Energy price cap plans to limit 'rip-off' bills reach Parliament
The PM says 11 million households will benefit from caps on "rip-off" tariffs despite suppliers warning they are anti-competitive.
Monday 26 February 2018 13:14, UK
Plans for price caps on controversial default energy tariffs are reaching Parliament for the first time, amid deep divisions on the wisdom of the intervention.
The Government's Domestic Gas and Electricity (Tariff Cap) Bill would allow the regulator, Ofgem, to limit standard variable tariffs (SVTs) until 2020, with the option to extend the cap annually until 2023.
SVTs - often the most expensive type of default charge - are paid by 11 million UK households, largely because they have failed to switch tariff or supplier.
A report by a regulator in 2016 found SVTs contributed £1.4bn in excess profits to energy companies.
There has already been support for five million properties perceived as vulnerable through pre-payment meter caps and other discounts.
But Prime Minister Theresa May signalled that her patience on default charges had run out after efforts to force the issue through the regulatory system failed.
She said on Monday: "It's often older people or those on low incomes who are stuck on rip-off energy tariffs, so today we are introducing legislation to force energy companies to change their ways.
"Our energy price cap will cut bills for millions of families. This is another step we are taking to help people make ends meet as we build a country that works for everyone."
Members of the the so-called "big six" energy firms have hit out at the proposed caps - insisting they are anti-competitive.
Centrica, the owner of the country's largest supplier British Gas, told Sky News last week the measure was one reason why it had taken the decision to shed 4,000 jobs by 2020.
It had already pledged to scrap SVTs in favour of customers who fail to switch on to new fixed rate tariffs and argued that caps risked reducing competition among the UK's supply base - currently running at more than 60 firms.
Another - EDF Energy - responded on Monday: "EDF Energy believes the energy market is becoming ever more competitive with new suppliers and innovation which is benefiting millions of customers.
"A temporary price cap can protect customers who are still not active.

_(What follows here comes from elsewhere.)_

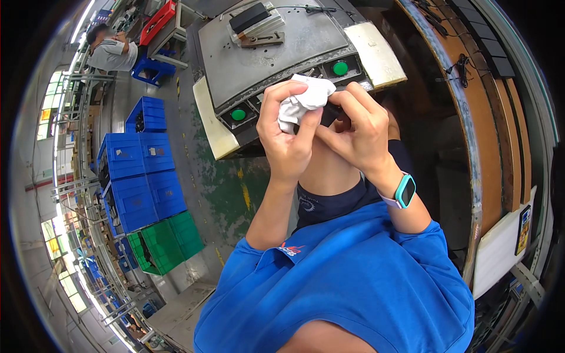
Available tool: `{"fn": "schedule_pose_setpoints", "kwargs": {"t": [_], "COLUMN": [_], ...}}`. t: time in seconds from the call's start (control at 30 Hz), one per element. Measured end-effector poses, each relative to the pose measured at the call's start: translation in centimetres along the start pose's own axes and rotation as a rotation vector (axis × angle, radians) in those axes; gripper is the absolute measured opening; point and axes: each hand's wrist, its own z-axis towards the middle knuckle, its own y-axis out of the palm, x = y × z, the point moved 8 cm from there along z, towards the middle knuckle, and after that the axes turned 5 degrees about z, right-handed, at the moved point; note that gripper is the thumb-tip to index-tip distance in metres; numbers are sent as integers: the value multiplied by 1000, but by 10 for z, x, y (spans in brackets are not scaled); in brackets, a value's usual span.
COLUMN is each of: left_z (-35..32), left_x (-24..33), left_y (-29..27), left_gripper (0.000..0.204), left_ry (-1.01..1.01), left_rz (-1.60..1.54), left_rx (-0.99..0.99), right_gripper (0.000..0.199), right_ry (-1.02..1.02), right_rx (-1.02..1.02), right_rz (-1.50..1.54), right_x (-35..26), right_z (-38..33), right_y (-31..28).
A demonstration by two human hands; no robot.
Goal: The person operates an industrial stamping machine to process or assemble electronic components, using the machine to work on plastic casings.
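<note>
A crumpled white cloth [306,101] is bunched up in front of my chest, over the near edge of a grey metal machine table. My left hand [286,126] grips it between thumb and fingers. Close against the cloth's right side, my right hand [360,126] has its fingers curled into a pinch. Something dark shows by those fingertips, but what they hold is hidden. Two green push buttons, the left button [238,115] and the right button [340,69], sit on the machine's front panel on either side of my hands.
On the machine table [306,41] lie a black block [249,17] on clear plastic and a metal bar [263,40]. Blue crates [138,182] and green crates [170,241] stand at left. A wooden-edged bench [465,117] runs along the right. Another person [113,53] sits far left.
</note>
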Motion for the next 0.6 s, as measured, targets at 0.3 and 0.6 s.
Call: {"fn": "schedule_pose_setpoints", "kwargs": {"t": [0.3,0.6], "left_z": [-8,-12], "left_x": [-32,-58], "left_y": [-13,-2], "left_gripper": [27,36], "left_ry": [-253,-423], "left_rz": [-212,-529], "left_rx": [124,217], "right_gripper": [31,34], "right_ry": [-43,47], "right_rx": [40,67], "right_rz": [-4,-10], "right_x": [0,6], "right_z": [-5,-7], "right_y": [-3,-11]}}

"The Bill should require the regulator to set this cap at a level where it doesn't reverse or stop the growth in competition, and it's important that all costs are reflected in the cap, including costs of the smart metering programme.
"All suppliers - large and small - should also bear their share of social and environmental programme costs. Today's small supplier exemptions unfairly push these costs onto customers of other suppliers."
Rebecca Long Bailey, the shadow business secretary, said: "Today's action, whilst welcome, will do little to comfort customers facing price hikes now after the Government delayed this bill by over a year.
"The Government promised action on energy bills a year ago yet energy costs are still spiralling and four million households live in fuel poverty.
"A price cap is simply a temporary sticking plaster and the Government must realise that they need to do much more to fix our broken energy market."
Richard Neudegg, head of regulation at the price comparison site uSwitch said: "The Government's introduction of this price cap might be well meaning but is fraught with potential unintended consequences that will need to be carefully managed.
"A price cap is not a magic bullet - the biggest danger is that it risks giving consumers a false sense of security that their bills will be lowered."
While Kevin Pratt, consumer affairs expert at MoneySuperMarket, added: "It's also possible that energy firms will raise the cost of their cheap fixed rate tariffs to compensate for any reduction in the price of their variable rate deals.
"That would penalise savvy consumers who already shop around for the best-value tariffs."